Bernard Caïazzo: «Unis et solidaires»
Le Président du Conseil de Surveillance de l’ASSE, élu président du nouveau syndicat « Première Ligue », prône l’unité pour engager les réformes nécessaires à la compétitivité du football professionnel français. La solidarité est aussi son mot d’ordre quand il évoque la saison 2015-2016 de l’ASSE et la progression du club.
Vous venez d’être élu Président du nouveau syndicat de Ligue 1 par tous les présidents de clusb. Est-ce une marque de reconnaissance pour vous ?
Bien sûr mais pour l'AS Saint-Etienne également. Cette éllection prouve que l'ASSE est de plus en plus reconnue comme un club important en France. C'est le fruit d un travail accompli depuis plusieurs années. Cela démontre également la confiance accordée à l'unanimité par les présidents de Ligue 1 aussi bien ceux du PSG, de l'OM et de l'OL que ceux d'Angers, Caen,Troyes ou Nice. Les présidents de clubs savent que nous défendons des valeurs de partage, de dialogue et de travail qui peuvent aussi servir tout notre football face à la concurrence de plus en plus vive des autres championnats européens. Après, il y a aussi une question d expérience des dossiers lourds mais qui, sans un travail de concertation, ne suffit pas Si mes collègues présidents ont tous voulu ma nomination, c'est parce qu'ils savent la valeur du travail accompli à l'ASSE depuis plusieurs années ainsi que notre contribution positive dans tous les combats pour défendre notre football sans privilégier un club ou un autre. Il ne faut pas oublier que nos clubs, tout en étant des rivaux sur le terrain, doivent être des alliés en dehors face aux autres clubs européens qui ne subissent pas les handicaps propres à la France. L'intérêt des clubs de Ligue 1 est d être unis et solidaires pour produire le changement indispensable à notre football.
Quel est l’objectif de ce nouveau syndicat de Ligue 1 dénommé Premier ligue ?
Depuis plusieurs années, tous les passionnés de football français se rendent compte que les autres grands championnats progressent mieux que le nôtre. Pourquoi ? Parce qu’en France on n’arrive pas à mettre en oeuvre les réformes qui s'imposent. Chaque fois qu’une amélioration est envisagée, même par une majorité de clubs, des blocages empêchent toute avancée. Il y a une douzaine d’années, les Allemands ont su mettre en place des réformes pour redynamiser leur football de clubs qui n’allait pas bien. La Bundesliga est devenue un meilleur championnat que la Ligue 1 mais a conservé des stades populaires et festifs.

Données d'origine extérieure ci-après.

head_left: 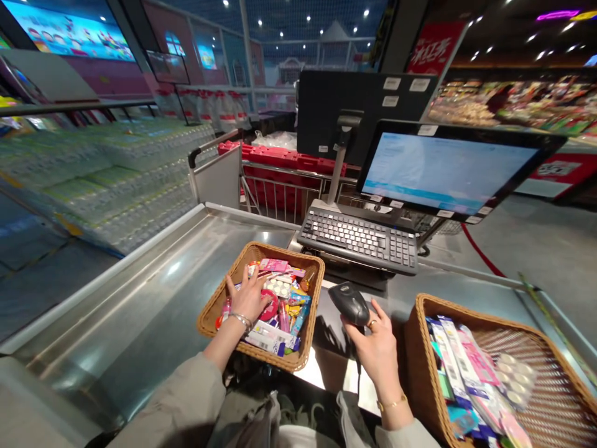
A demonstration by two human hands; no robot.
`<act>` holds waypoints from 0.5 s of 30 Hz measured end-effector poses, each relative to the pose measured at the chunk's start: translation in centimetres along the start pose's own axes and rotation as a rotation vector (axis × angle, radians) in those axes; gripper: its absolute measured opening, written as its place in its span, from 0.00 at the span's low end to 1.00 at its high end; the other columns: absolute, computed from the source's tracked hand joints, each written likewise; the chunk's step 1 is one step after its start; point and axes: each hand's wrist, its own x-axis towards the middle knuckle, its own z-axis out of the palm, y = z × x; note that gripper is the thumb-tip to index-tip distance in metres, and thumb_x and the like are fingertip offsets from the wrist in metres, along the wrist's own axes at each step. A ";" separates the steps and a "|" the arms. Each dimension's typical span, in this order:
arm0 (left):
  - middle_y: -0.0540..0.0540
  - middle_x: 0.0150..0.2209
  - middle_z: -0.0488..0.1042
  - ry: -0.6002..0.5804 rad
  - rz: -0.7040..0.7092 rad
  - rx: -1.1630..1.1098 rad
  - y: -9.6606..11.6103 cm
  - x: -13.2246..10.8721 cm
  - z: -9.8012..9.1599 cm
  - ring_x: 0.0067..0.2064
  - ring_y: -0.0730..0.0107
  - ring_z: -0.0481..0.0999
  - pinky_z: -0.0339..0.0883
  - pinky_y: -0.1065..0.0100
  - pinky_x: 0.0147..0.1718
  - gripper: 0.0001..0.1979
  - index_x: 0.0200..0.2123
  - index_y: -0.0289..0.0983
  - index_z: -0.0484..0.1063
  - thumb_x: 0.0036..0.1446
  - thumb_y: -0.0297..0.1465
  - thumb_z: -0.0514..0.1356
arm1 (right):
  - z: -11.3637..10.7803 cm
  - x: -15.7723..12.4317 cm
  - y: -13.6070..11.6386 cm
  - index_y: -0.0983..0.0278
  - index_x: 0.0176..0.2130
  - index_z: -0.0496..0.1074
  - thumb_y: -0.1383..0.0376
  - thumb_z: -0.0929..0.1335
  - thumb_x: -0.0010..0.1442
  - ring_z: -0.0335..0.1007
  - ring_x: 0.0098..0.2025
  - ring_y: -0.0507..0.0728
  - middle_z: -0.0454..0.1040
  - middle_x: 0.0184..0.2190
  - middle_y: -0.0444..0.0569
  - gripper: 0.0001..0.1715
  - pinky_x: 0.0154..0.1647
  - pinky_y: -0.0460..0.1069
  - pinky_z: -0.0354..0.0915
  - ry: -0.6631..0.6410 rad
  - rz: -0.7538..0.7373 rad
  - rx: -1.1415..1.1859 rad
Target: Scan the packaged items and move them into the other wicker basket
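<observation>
1. On my feed, the left hand (249, 297) rests in a wicker basket (212, 318), its fingers spread open over small colourful packets (284, 305).
2. The right hand (373, 351) has its fingers closed around a handheld barcode scanner (349, 303), just above the steel checkout counter (116, 311).
3. A second wicker basket (420, 348), holding flat packaged goods (459, 367), sits right of that hand; a keyboard (357, 239) lies ahead.
</observation>
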 end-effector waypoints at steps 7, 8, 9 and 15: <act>0.39 0.69 0.52 -0.078 0.000 0.034 -1.9 -0.4 1.0 0.71 0.39 0.40 0.19 0.26 0.58 0.28 0.58 0.46 0.68 0.52 0.41 0.64 | 1.1 0.3 -0.4 0.61 0.36 0.80 0.53 0.72 0.48 0.54 0.66 0.64 0.77 0.48 0.53 0.18 0.64 0.59 0.53 -0.042 -0.033 -0.014; 0.39 0.69 0.52 -0.088 0.010 0.041 -2.2 -0.4 1.1 0.71 0.39 0.40 0.19 0.26 0.58 0.29 0.57 0.47 0.69 0.51 0.41 0.65 | 1.3 0.3 -0.3 0.61 0.37 0.80 0.54 0.72 0.48 0.54 0.66 0.64 0.77 0.48 0.53 0.18 0.64 0.59 0.53 -0.047 -0.042 -0.018; 0.39 0.69 0.51 -0.096 0.020 0.048 -2.5 -0.4 1.2 0.71 0.39 0.40 0.18 0.27 0.58 0.29 0.57 0.47 0.69 0.50 0.42 0.65 | 1.4 0.4 -0.2 0.61 0.37 0.80 0.54 0.72 0.48 0.54 0.66 0.64 0.77 0.49 0.53 0.18 0.64 0.59 0.54 -0.052 -0.051 -0.026; 0.37 0.69 0.51 -0.125 0.060 0.066 -3.6 0.0 2.1 0.71 0.37 0.40 0.17 0.27 0.58 0.26 0.52 0.43 0.73 0.52 0.48 0.62 | 1.7 0.6 -0.2 0.61 0.37 0.80 0.52 0.72 0.49 0.55 0.65 0.65 0.77 0.49 0.53 0.19 0.64 0.59 0.55 -0.066 -0.059 -0.053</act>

L’objectif de notre nouveau syndicat est de travailler pour produire le changement indispensable à notre football. Cela ne pourra se faire que si notre football regarde la réalité en face et adopte de vraies réformes pour améliorer la qualité de notre championnat. Combien de fois ai-je entendu les médias se plaindre que les présidents de clubs ne bougeaient pas pour faire évoluer notre championnat ? Aujourd'hui, les clubs de Ligue 1, petits, moyens ou gros, ont décidé de s’unir pour travailler ensemble et trouver des solutions de réformes. Ce ne sont pas seulement le PSG, Monaco, l’OL ou l’OM qui sont concernés. Bastia, Caen, le Gazélec, ou Angers le sont aussi. Et l’ASSE a été choisi par tous parce que nous défendons les clubs populaires. Mais nous comprenons également que les gros clubs doivent être entendus pour mieux réussir face à une concurrence européenne féroce.
Pourquoi vouloir constituer une Ligue 1 indépendante de la Ligue 2 ?

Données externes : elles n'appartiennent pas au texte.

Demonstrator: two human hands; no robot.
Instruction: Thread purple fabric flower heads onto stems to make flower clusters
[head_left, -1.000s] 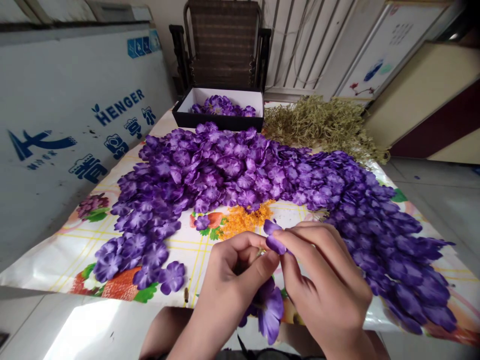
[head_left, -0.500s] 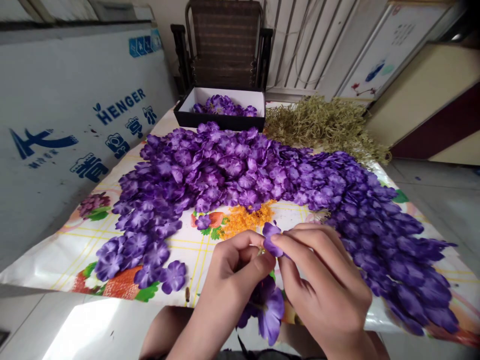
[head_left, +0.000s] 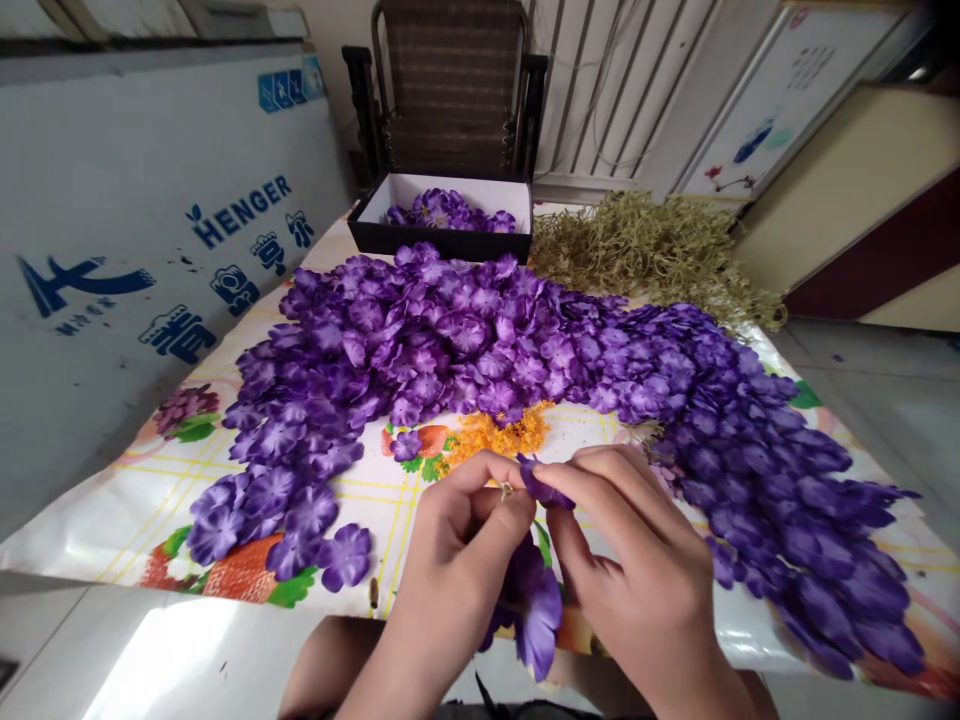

Les clubs de Ligue 1 travaillent tous les jours avec les clubs de Ligue 2. Il existe des liens étroits à travers les achats de joueurs. Des prêts de joueurs sont régulièrement conclus.

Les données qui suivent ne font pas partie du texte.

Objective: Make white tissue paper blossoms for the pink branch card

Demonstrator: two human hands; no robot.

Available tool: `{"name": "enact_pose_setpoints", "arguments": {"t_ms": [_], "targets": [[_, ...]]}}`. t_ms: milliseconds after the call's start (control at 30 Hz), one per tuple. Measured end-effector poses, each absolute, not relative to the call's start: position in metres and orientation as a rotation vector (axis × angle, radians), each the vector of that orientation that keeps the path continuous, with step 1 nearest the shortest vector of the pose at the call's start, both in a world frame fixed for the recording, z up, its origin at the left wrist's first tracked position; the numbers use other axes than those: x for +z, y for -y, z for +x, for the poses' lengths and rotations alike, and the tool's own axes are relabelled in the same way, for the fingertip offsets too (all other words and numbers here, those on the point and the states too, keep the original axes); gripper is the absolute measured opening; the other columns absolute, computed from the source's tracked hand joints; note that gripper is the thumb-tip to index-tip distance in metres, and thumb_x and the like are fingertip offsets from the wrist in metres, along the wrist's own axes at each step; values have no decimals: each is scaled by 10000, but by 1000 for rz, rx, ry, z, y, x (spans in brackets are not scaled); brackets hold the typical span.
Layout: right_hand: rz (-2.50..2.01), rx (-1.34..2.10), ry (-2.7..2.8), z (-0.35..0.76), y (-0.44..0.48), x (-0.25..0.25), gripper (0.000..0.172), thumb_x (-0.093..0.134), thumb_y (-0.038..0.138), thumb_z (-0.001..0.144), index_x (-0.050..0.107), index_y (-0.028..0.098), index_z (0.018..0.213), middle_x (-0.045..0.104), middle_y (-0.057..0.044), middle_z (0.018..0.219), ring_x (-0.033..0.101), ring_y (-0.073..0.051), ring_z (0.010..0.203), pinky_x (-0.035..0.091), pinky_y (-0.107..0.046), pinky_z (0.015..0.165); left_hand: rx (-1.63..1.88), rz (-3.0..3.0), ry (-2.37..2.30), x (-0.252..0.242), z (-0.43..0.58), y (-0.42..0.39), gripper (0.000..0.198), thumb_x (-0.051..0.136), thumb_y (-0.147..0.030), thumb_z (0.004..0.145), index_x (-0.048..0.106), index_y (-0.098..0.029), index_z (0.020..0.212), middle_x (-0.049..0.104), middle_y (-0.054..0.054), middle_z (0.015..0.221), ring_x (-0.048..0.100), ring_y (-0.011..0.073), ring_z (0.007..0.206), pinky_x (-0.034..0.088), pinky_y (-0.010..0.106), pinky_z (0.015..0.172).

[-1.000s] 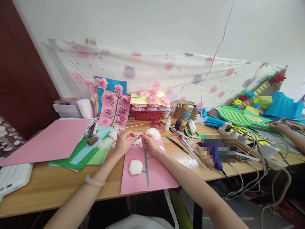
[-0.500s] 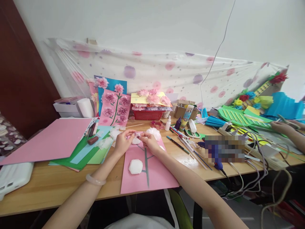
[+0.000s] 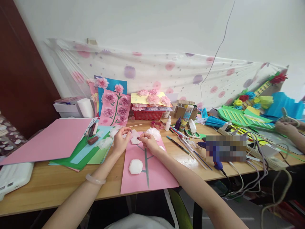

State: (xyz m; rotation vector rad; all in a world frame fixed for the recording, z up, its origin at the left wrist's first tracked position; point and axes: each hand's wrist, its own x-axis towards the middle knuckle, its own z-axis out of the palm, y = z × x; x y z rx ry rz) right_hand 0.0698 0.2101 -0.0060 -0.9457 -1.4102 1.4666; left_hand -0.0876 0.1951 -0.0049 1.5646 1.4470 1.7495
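Observation:
White tissue paper [image 3: 134, 137] in rounded, thin layers is between my hands, above the upper left of a pink sheet [image 3: 162, 178]. My left hand [image 3: 121, 141], a pale bangle on its wrist, has its fingertips pinched at the tissue's upper left edge. My right hand [image 3: 149, 142] pinches the tissue's right side between thumb and finger. Painted on the sheet is a grey-green stem [image 3: 146, 168] with side branches. A flat white tissue round [image 3: 135, 166] lies at the lower left branch, and a fluffed white paper flower [image 3: 153, 134] sits at the top right.
Coloured paper sheets [image 3: 59, 136] and loose tissue pieces lie left. Behind stand a pink flower picture [image 3: 114, 108] and a red basket [image 3: 147, 115]. Brushes, a marker [image 3: 177, 144], a glue gun [image 3: 216, 159] and cables lie right. Another person's hand [image 3: 287, 127] is far right.
My left fingertips have moved a little left, away from my right hand, and more of the tissue shows between them. At far right, the other person's hand has shifted slightly right.

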Motion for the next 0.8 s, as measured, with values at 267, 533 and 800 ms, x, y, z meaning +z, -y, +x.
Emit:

« Un club comme l’ASSE paie plus de charges sociales à l’Etat pour son effectif pro que tous les 20 clubs espagnols réunis »
Des partenariats existent. Il faut rappeler que la Ligue1 verse, chaque saison, 80 millions d’euros à la Ligue 2 sans contrepartie. Sans cette aide, la Ligue 2 ne pourrait pas survivre. Néanmoins, on se rend compte qu’elle subit une concurrence européenne que la Ligue 2 ne subit pas. Cette concurrence est vive au niveau des compétitions européennes mais également en ce qui concerne les mouvements de joueurs. Un club comme l’ASSE paie plus de charges sociales à l’Etat pour son effectif pro que tous les 20 clubs espagnols réunis !! Oui plus que Barça, le Raal, l’Atletico Madrid, Séville et les 16 autres clubs de Liga !!! Est-ce qu’un club de Ligue 2 est dans cette situation par rapport à la deuxième division espagnole ? Non, si bien que nous n'avons plus les mêmes contraintes. Il est donc indispensable pour mieux travailler d’être indépendant de la Ligue 2, ce qui ne signifie pas une rupture avec la Ligue 2. Nous continuerons à aider la Ligue 2 en lui versant 80 millions par saison. Nous avons besoin de la Ligue 2 qui doit être une alliée face aux championnats étrangers et nous avons d'ailleurs de nombreux amis présidents de clubs de Ligue 2. A noter qu'en Angleterre et en Italie la ligue 1 et la Ligue 2 sont indépendantes, ce qui n'empêche pas de bien s'entendre.
Quelle sera votre philosophie de travail ?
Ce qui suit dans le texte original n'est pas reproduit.